Exercise:
Each line at or after the one containing "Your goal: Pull" should be transcribed exactly, up to and including the final line of the data.

# # # # #

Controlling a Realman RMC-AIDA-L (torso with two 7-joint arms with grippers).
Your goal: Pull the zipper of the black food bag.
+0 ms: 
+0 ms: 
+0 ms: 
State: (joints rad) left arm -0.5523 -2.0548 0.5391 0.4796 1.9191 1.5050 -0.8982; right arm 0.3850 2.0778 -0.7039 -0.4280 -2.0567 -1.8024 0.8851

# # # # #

Response area:
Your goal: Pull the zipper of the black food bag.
+0 ms: 
+0 ms: 
+0 ms: 
State: (joints rad) left arm -0.5523 -2.0548 0.5391 0.4796 1.9191 1.5050 -0.8982; right arm 0.3850 2.0778 -0.7039 -0.4280 -2.0567 -1.8024 0.8851

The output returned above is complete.